Jo C, Jackie Cliff and I are trying to make sense of this question and I hope we will put out what we currently can argue very shortly.
The effector mechanism in ME/CFS for producing symptoms is very puzzling. ME/CFS is an acquired condition and can come on suddenly. The evidence for linkage to MHC (here HLA-C) is wobbly but the best way to explain the onset is a shift in adaptive immune cell populations. In other words an expansion of some B cell clones or expansion of a T cell population - which might be clones with a specific T cell receptor but could be a whole compartment like NK or MAIT (Jackie's interest). These do not have antigen-specific clones in quite the same way but there may be populations with specific epigenetic changes.

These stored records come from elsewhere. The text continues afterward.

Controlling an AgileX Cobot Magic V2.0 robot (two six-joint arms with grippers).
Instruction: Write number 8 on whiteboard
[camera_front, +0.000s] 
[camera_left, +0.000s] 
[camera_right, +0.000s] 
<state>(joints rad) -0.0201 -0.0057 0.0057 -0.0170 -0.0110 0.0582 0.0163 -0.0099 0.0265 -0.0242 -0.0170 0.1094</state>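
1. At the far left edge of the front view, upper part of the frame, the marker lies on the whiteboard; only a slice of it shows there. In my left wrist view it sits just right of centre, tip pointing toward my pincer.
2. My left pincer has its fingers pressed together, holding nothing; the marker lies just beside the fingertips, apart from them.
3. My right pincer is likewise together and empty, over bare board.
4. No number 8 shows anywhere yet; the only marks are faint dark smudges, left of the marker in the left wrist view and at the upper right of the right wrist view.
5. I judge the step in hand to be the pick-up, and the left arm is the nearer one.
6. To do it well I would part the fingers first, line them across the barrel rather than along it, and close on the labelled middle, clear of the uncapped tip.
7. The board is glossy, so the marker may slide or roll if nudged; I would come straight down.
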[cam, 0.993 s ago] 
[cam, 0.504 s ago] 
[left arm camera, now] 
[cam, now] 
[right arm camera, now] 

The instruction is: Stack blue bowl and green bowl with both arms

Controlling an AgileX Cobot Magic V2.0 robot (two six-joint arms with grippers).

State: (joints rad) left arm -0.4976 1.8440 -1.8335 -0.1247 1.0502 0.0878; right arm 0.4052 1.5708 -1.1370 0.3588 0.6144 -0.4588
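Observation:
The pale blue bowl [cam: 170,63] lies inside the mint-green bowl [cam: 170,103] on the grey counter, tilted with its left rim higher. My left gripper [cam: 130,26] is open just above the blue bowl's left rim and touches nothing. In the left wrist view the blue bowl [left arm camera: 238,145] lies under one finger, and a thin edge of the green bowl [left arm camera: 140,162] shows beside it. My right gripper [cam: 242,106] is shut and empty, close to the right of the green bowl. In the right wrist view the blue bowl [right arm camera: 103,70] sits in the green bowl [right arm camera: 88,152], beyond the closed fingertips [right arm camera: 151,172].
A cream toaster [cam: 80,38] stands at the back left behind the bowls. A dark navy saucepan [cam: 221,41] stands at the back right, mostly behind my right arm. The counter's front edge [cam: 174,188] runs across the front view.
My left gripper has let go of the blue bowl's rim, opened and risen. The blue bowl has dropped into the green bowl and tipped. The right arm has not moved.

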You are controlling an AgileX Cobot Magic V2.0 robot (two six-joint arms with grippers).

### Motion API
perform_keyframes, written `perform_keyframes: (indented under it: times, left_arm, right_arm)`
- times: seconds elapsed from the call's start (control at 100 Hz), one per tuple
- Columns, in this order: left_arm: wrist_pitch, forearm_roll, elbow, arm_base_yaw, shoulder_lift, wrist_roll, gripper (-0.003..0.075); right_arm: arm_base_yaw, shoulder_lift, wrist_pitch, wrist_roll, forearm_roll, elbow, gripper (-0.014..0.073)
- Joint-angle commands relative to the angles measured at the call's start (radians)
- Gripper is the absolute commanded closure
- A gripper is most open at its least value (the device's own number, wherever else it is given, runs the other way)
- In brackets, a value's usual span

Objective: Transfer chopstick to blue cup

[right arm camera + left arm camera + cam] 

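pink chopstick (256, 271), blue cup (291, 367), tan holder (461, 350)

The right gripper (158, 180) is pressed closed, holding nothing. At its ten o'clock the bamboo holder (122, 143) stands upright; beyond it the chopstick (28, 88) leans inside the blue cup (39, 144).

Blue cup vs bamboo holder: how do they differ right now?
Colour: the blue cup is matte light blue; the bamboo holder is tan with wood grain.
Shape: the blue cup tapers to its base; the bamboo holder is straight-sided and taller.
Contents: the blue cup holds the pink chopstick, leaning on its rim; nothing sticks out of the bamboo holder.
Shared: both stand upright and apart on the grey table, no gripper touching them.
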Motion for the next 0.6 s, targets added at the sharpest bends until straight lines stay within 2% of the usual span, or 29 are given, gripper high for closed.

Antibody mediated effector mechanisms as in classical autoimmunity tend to be symmetrical or diffuse - since the pathology is mediated at a molecular level. T cell mediated processes like psoriasis tend to be more patchy, being mediated by clusters of T cells. In ME/CFS the mechanism looks to be diffuse but it is not obviously a tissue specific pattern (type 2 hypersensitivity) or an immune complex pattern (type 3). Moreover, symptoms can change over hours and autoantibody mediated mechanism are
very unlikely to change over hours.
The suggestion we are going to make is that antibody is involved but indirectly. And the B cell clones making the antibody may not be in themselves unusual or pathological, but may be more prominent in females. These antibodies engage with an interaction between some expanded T cell population and macrophages, which will involve cell clustering but which produces diffuse symptoms because it is mediated by cytokine-nerve interactions.
I personally doubt that NK cells are the culprits. Although low NK numbers have been reported in ME/CFS you do not have symptoms in ME/CFS similar to NK cell deficiencies. And whatever cells are the problem we would expect
more of them. I suspect the NK cells are low because of a feedback negative signal from TGF beta and GDF15 downstream of some other signal.
Our current suggestion is very likely wrong but the point of writing was to discuss the case for and against these options. I suspect that over the coming year we will be able to gather information that will point much more clearly to one option or another. And now that we are pretty sure that there
is an error of adaptive immunity and the nerve cells are involved there is hope of funding of new sorts of projects that will clarify things further.